The specially treated material, devised by the University of Sheffield, removes harmful nitrogen oxide from the atmosphere.
Renowned writer Simon Armitage, Professor of Poetry at the University, and Pro-Vice-Chancellor for Science Professor Tony Ryan, have collaborated to create a catalytic poem called 'In Praise of Air'- printed on material containing a formula which is capable of purifying its surroundings.
The cheap technology could also be applied to billboards and advertisements alongside congested roads to cut pollution, researchers said.
The 10m x 20m piece of material which the poem is printed on is coated with microscopic pollution-eating particles of titanium dioxide which use sunlight and oxygen to react with nitrogen oxide pollutants and purify the air.
"This is a fun collaboration between science and the arts to highlight a very serious issue of poor air quality in our towns and cities," Ryan, who came up with the idea of using treated materials to cleanse the air, said.
"The science behind this is an additive which delivers a real environmental benefit that could actually help cut disease and save lives.
"This poem alone will eradicate the nitrogen oxide pollution created by about 20 cars every day," said Ryan.
"If every banner, flag or advertising poster in the country did this, we'd have much better air quality.
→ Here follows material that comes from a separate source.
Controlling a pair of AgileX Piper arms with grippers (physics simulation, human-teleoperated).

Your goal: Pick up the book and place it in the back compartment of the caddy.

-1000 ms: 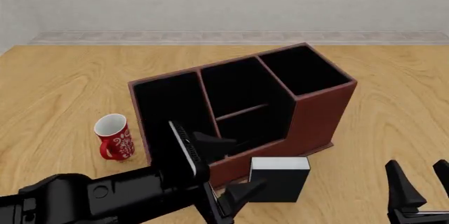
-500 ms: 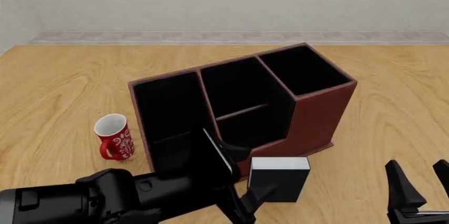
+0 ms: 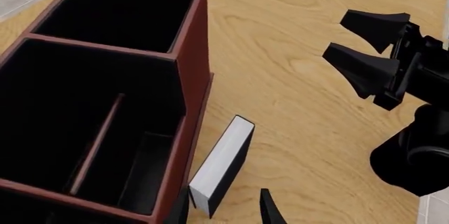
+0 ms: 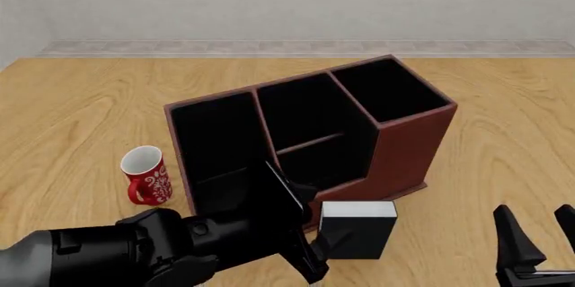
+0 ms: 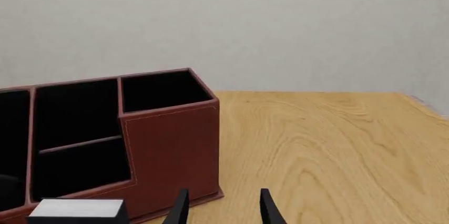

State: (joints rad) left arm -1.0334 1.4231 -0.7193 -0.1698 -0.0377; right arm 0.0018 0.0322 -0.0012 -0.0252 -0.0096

It would add less than 100 pounds to the cost of a poster and would turn advertisements into catalysts in more ways than one.
"The countless thousands of poster sites that are selling us cars beside our roads could be cleaning up emissions at the same time," he said.
The poem will be on display at the University's Alfred Denny Building, Western Bank, for one year, researchers said.
Ryan has been campaigning to have his ingredient added to washing detergent in the UK as part of his Catalytic Clothing project.